Emma Pendleton Bradley Hospital, known as Bradley Hospital, is the nation's first psychiatric hospital devoted exclusively to children and adolescents.

A Lifespan partner and teaching hospital for The Warren Alpert Medical School of Brown University, Bradley Hospital has established itself as the national center for training and research in child and adolescent psychiatry. It trains the next generation of behavioral health clinicians and investigates the causes of children’s mental health problems to develop effective therapies for improving their lives.
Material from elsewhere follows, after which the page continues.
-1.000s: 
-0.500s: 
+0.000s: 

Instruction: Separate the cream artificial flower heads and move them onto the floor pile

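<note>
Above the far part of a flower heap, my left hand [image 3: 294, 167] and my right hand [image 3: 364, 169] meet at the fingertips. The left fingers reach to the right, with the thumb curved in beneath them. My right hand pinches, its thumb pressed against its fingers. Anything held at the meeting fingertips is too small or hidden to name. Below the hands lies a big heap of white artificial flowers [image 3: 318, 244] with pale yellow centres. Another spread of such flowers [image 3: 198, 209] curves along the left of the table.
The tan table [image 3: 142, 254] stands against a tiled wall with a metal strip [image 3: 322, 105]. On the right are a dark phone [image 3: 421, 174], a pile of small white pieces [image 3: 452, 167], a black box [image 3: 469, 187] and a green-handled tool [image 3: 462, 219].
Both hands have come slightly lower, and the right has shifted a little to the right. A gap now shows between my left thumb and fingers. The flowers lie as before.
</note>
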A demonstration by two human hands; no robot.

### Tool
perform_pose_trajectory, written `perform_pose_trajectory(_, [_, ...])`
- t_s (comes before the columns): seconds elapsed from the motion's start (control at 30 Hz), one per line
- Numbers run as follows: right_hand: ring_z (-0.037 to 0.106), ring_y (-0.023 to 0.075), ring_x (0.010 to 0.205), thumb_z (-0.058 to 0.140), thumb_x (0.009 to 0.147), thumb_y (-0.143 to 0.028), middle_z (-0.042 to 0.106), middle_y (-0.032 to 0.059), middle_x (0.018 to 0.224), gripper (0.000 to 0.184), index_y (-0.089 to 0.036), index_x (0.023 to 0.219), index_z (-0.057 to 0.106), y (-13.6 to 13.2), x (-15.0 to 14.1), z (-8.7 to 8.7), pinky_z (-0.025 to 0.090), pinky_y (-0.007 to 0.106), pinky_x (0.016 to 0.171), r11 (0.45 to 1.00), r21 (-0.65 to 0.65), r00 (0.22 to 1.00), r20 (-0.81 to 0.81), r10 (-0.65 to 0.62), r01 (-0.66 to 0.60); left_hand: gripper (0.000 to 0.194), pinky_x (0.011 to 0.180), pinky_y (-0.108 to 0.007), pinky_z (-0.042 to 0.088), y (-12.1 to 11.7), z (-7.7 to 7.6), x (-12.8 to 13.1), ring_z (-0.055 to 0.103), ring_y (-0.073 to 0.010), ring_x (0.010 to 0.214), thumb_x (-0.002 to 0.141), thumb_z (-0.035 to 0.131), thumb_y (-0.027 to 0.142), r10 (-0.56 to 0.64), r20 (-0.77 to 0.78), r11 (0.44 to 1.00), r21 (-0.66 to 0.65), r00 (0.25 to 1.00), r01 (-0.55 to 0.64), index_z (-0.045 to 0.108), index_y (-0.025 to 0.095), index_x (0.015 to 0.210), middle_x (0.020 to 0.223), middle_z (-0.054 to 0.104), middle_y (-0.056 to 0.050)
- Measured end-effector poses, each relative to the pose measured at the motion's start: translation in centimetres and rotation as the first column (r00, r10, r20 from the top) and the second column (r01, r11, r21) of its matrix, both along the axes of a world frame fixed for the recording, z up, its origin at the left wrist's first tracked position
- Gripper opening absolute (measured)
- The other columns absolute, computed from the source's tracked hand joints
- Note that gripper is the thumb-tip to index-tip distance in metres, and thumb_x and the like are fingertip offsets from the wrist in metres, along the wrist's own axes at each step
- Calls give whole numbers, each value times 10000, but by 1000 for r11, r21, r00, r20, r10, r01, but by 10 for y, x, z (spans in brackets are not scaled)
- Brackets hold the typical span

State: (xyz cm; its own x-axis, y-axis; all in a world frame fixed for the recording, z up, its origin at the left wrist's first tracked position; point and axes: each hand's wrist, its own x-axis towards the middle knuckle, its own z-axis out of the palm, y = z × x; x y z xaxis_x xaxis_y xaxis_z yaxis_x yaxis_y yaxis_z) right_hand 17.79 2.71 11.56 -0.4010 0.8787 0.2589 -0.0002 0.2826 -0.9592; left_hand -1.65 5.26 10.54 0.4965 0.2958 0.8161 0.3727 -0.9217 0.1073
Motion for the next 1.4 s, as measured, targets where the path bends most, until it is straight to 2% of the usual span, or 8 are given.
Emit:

Bradley Hospital is a private, not-for-profit hospital. Its subsidiary, Lifespan School Solutions, is the parent corporation of the Bradley Schools and provides services to other programs as well. They provide special education oversight, clinical coordination, technical assistance and administrative support to the schools.

Areas of Expertise 
Beginning as young as six weeks old through adolescence, children and families at Bradley Hospital can receive treatment for a range of mental and behavioral health issues. The hospital treats more than 6,000 patients each year, and more than 700 children each day.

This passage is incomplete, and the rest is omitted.